** Your objective **
Within the data beneath, some lines may hold the word "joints". Give the number of those lines and nothing else.
^^^^
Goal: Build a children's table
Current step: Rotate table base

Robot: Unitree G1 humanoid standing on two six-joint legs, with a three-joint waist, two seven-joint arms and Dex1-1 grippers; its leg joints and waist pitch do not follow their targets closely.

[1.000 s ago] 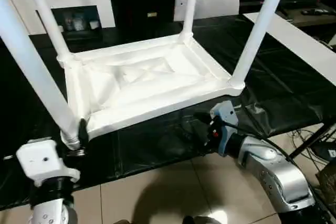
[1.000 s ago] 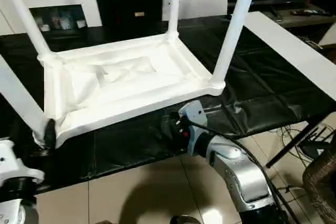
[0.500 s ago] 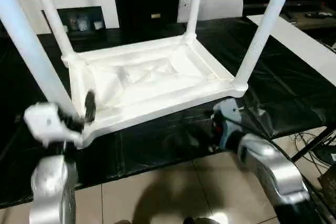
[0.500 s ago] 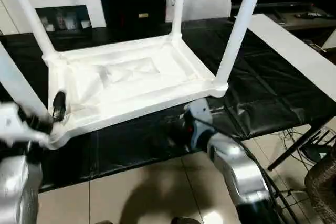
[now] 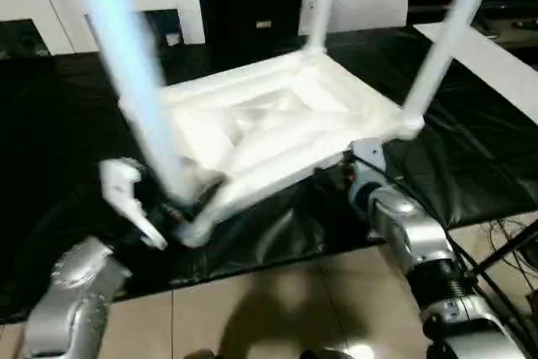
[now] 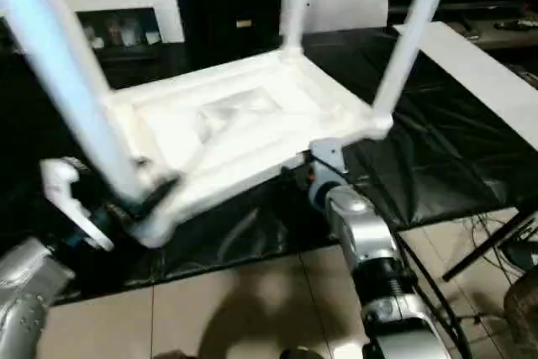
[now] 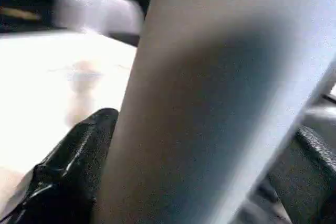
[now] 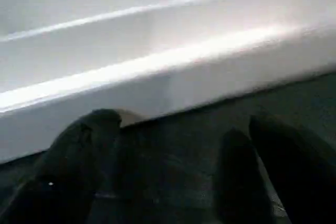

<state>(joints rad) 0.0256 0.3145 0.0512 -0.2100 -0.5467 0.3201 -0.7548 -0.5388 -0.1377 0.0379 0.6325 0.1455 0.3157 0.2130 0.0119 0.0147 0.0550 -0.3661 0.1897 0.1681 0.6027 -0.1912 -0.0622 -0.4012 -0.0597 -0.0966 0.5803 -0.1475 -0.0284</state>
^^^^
** Output of the task **
2